Background and study aims Recurrence of common bile duct stones (CBDS) in patients treated with endoscopic sphincterotomy (ES) can lead to deterioration in their quality of life. Although the pathology and related factors are unclear, we speculated that proton pump inhibiter (PPI) administration increases the risk of CBDS recurrence by altering the bacterial mixture in the bile duct.

Patients and methods The primary endpoint of this retrospective study was recurrence-free period. Several independent variables considered to have a relationship with CBDS recurrence including PPI use were analyzed using a COX proportional hazard model, with potential risk factors then evaluated by propensity score matching analysis.

Results A total of 219 patients were analyzed, with CBDS recurrence found in 44. Analysis of variables using a COX proportional hazard model demonstrated that use of PPIs and ursodeoxycholic acid (UDCA), as well as the presence of periampullary diverticula (PD) each had a hazard ratio (HR) value greater than 1 (HR 2.2, P = 0.007; HR 2.0, P = 0.02; HR 1.9, P = 0.07; respectively). Furthermore, propensity score matching analysis revealed that the mean recurrence-free period in the oral PPI cohort was significantly shorter as compared with the non-PPI cohort (1613 vs. 2587 days, P = 0.014). In contrast, neither UDCA administration nor PD presence was found to be a significant factor in that analysis (1557 vs. 1654 days, P = 0.508; 1169 vs. 2011 days, P = 0.121; respectively).
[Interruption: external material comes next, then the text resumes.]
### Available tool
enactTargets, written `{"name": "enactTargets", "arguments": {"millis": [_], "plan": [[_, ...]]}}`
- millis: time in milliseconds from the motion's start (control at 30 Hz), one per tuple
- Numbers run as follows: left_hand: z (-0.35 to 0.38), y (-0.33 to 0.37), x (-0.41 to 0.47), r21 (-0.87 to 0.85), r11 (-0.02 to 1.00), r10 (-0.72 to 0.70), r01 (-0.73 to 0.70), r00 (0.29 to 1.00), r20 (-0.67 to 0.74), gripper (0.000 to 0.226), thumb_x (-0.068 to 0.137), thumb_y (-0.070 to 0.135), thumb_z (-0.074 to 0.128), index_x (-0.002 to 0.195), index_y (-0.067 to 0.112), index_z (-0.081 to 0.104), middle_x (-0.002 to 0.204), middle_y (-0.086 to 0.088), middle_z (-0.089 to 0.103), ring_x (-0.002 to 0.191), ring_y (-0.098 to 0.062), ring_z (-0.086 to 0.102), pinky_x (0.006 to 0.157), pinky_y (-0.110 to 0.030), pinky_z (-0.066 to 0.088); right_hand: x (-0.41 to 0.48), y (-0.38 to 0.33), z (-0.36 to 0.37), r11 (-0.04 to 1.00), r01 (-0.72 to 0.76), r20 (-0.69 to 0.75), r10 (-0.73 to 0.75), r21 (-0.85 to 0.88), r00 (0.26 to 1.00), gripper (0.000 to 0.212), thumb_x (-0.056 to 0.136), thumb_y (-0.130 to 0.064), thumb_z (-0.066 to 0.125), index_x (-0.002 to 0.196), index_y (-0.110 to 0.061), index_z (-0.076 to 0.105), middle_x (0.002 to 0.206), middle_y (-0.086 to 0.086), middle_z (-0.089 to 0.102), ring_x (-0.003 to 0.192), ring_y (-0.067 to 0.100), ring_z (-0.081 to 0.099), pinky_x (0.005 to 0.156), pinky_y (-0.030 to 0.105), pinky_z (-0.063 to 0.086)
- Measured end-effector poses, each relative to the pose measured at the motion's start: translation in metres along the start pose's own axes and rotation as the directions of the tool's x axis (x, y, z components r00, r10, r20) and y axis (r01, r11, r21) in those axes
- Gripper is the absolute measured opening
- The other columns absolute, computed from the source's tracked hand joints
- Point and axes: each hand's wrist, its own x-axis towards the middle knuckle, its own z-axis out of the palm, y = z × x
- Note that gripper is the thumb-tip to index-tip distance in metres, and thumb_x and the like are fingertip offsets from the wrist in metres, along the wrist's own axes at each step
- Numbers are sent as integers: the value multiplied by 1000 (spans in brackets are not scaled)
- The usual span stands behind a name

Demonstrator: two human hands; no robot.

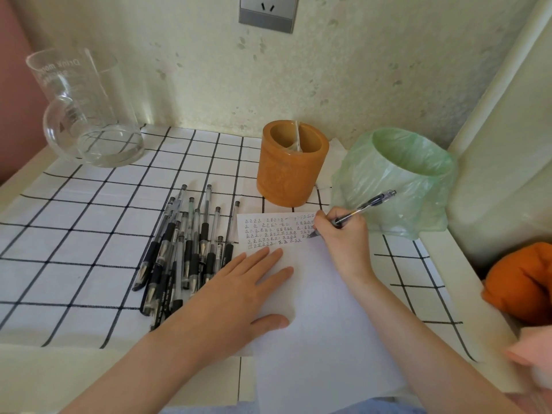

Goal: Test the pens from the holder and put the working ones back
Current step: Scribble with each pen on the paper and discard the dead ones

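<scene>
The pen (363, 209) being tried is a light, stiff plastic stick with a rubbery black grip. It would likely roll on cloth, so that grip is the place to take it.

Nearest, the left hand (248, 282) lies flat on the white paper (322, 339), fingers spread, holding the sheet down. Just beyond, the right hand (340, 237) pinches the 1 pen low at its grip, with the tip on the sheet at the end of the rows of test marks.

Left of the paper, a pile of pens (185, 252) lies uncapped on the checked cloth (74, 234), tips toward the person. Farther back stands the orange holder (291, 165), which looks empty of pens, though its depths are hidden. A green-bagged bin (400, 180) sits just to its right
</scene>
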Motion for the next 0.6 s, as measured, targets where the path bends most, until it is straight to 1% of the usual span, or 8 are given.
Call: {"name": "enactTargets", "arguments": {"millis": [100, 133, 200, 333, 400, 500, 533, 600], "plan": [[2, 0, 0, 15, 1000, 0, 0, 1000, -14, 67, 90, 64, 9, 135, 26, 42, 141, -1, 46, 129, -19, 45, 100, -42, 35, 0, 0, 0, 1000, 6, 2, -6, -23, 1000, 40, 82, -3, 60, 50, -7, 35, 46, -5, 30, 53, 10, 30, 53, 28, 26], [2, 0, 0, 18, 1000, 0, 0, 1000, -15, 67, 90, 64, 9, 135, 27, 43, 141, -1, 46, 129, -18, 45, 100, -42, 34, 0, -1, 0, 999, 11, 7, -10, -31, 1000, 43, 82, -2, 60, 49, -11, 34, 43, -9, 30, 50, 8, 30, 52, 26, 26], [2, 0, 0, 27, 1000, -4, 4, 1000, -18, 68, 91, 63, 7, 134, 27, 45, 140, -1, 47, 128, -18, 46, 100, -41, 35, -1, -1, 1, 999, 20, 6, -20, -44, 1000, 47, 82, -1, 60, 48, -16, 32, 40, -9, 30, 48, 6, 27, 50, 24, 25], [0, 1, -1, 26, 1000, -9, 10, 1000, -11, 69, 91, 62, 6, 133, 27, 48, 139, 0, 49, 126, -17, 48, 98, -38, 38, -1, -2, 2, 998, 39, -21, -40, -48, 999, 47, 81, 0, 59, 50, -18, 28, 49, -6, 23, 54, 9, 21, 51, 25, 21], [0, 1, -1, 35, 999, -6, 6, 1000, -12, 69, 91, 62, 6, 133, 27, 47, 139, 0, 49, 126, -17, 48, 99, -38, 38, -1, -2, 2, 998, 41, -21, -42, -42, 999, 45, 81, 0, 59, 51, -15, 29, 51, -2, 23, 55, 10, 22, 52, 26, 22], [1, 0, 0, 39, 999, -2, 3, 1000, -16, 68, 91, 63, 8, 134, 27, 46, 140, 0, 48, 127, -17, 47, 99, -38, 36, -1, -1, 1, 999, 30, -13, -31, -12, 999, 38, 81, -1, 59, 53, -1, 32, 54, 8, 27, 57, 16, 26, 55, 29, 24], [1, 0, 0, 35, 999, -1, 2, 1000, -14, 68, 91, 63, 8, 134, 26, 45, 140, -1, 47, 127, -18, 46, 100, -39, 35, -1, -1, 1, 1000, 29, -12, -29, -9, 1000, 37, 80, -2, 59, 54, 1, 33, 55, 9, 27, 58, 17, 27, 55, 29, 23], [1, 0, 0, 30, 1000, -1, 1, 1000, -11, 68, 91, 63, 7, 134, 26, 45, 140, -1, 47, 127, -18, 47, 99, -40, 36, -1, -1, 1, 999, 36, -8, -37, -24, 999, 39, 80, -1, 59, 52, -4, 32, 54, 7, 26, 57, 16, 25, 56, 30, 23]]}}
Conclusion Our results showed that oral PPI administration is a risk factor for CBDS recurrence in patients who undergo ES.

Introduction

Patients with common bile duct stones (CBDS) are frequently encountered in clinical situations, with cholangitis development occurring in some, followed by sepsis. Endoscopic sphincterotomy (ES) was developed in the 1970 s as a procedure for removal of stones from the CBD without the need for surgery [1] [2]. Although it has become the standard therapy method for CBDS [3], long-term complications following that procedure have been reported. In a review of 371 patients, Saito et al. found that CBDS recurrence occurred in 9.7 % during a mean follow-up period of 7.7 years [4]. Furthermore, Ando et al. reported 111 (11 %) cases of recurrence in 1042 consecutive patients with CBDS who underwent ES during a median period of 7.5 years [5] and a more recent study reported a recurrence rate of 8.5 % over a median period of 7.5 years [6]. Thus, CBDS recurrence in patients treated with ES is not uncommon and may cause deterioration in their quality of life.
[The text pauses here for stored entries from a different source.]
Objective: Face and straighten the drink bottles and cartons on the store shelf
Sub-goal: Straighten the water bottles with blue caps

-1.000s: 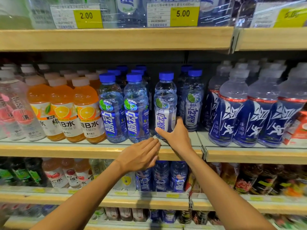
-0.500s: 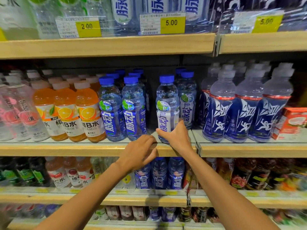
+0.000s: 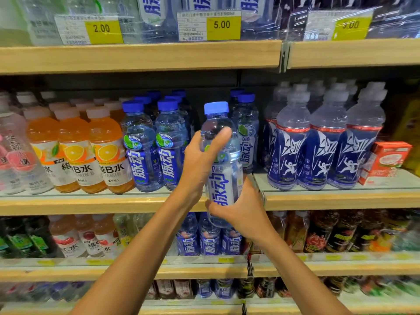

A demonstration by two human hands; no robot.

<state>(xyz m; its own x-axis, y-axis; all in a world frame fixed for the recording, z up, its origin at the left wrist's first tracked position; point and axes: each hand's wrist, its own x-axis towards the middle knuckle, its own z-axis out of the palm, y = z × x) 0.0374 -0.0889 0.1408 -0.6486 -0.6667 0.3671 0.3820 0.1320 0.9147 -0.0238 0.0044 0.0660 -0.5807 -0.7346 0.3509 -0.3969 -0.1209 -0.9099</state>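
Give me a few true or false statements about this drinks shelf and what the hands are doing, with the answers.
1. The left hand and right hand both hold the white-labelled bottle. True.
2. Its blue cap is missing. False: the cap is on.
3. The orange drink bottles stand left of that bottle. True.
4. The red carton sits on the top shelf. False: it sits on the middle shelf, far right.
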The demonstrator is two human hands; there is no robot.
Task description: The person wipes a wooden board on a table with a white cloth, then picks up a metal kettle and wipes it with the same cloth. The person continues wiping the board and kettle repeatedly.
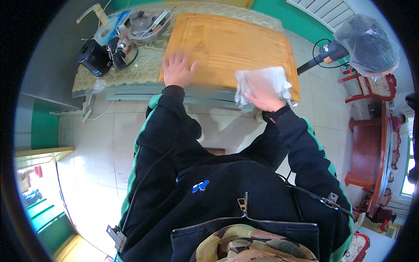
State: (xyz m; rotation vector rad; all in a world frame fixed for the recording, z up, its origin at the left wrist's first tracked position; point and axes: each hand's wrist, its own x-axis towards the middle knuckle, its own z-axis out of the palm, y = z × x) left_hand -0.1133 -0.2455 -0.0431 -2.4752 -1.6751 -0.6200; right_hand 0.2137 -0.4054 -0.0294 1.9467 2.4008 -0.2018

Previous reports have shown that pneumobilia, gall bladder status, use of lithotripsy, presence of periampullary diverticula (PD), and presence of a dilated bile duct were risk factors for CBDS recurrence [4] [5] [7] [8] [9]. However, no known reports clarifying whether oral medicines including PPIs cause such recurrence have been presented. Although PPIs are commonly prescribed drugs for reducing gastric acid production, several studies have found that long-term recipients experience various complications, especially small intestine bacterial overgrowth (SIBO) [10] [11] [12] [13] [14]. We speculated that PPI administration increases the risk of CBD stone recurrence by altering the bacterial mixture in the bile duct in association with SIBO. To examine this possibility, in the current study we compared PPI use with other risk factors previously reported using a COX proportional hazard model. However, that method is not considered suitable for analyzing numerous independent variables or making adjustments based on subject background factors, thus we also used propensity score matching analysis to investigate candidate risk factors, as that has been shown capable of adjusting for a large number of characteristics other than the factor under evaluation in the examined subjects [15]. In addition, this method has also been used recently in a variety of clinical and statistical investigations [16]. For the current analysis, we focused on patients treated with ES in order to reveal risk factors related to CBDS recurrence using a COX proportional hazard model and propensity score matching analysis.

Patients and methods

Study design

This study was retrospective and conducted at Shimane University Hospital, Japan. The primary endpoint was CBDS recurrence-free period with or without the presence of risk factors. First, we determined factors related to CBDS recurrence using a COX proportional hazard model, with those findings evaluated by propensity score matching analysis to reduce confounding bias. The study protocol was approved by the Institutional Review Board of Shimane University.

Subjects

Consecutive patients who underwent ES from October 2005 to March 2015 that resulted in complete resolution of CBDS were initially enrolled. Those who received endoscopic papillary large balloon dilatation in addition to ES were included, whereas patients who underwent endoscopic papillary balloon dilatation alone were excluded. In addition, patients treated by major gastrointestinal surgery with an altered route of food passage and those with a bile duct stricture, such as from pancreatobiliary malignancy or postoperative scarring, were also excluded.

Candidate risk factors

Medical charts of the enrolled subjects were retrospectively reviewed, with patient characteristics, oral drug use, and underlying disease noted as candidate risk factors. Presence of PD was diagnosed according to endoscopic findings obtained when the ES procedure was performed. The drug-administrated group included patients who took an oral drug during more than two-thirds of the follow-up period after undergoing ES. 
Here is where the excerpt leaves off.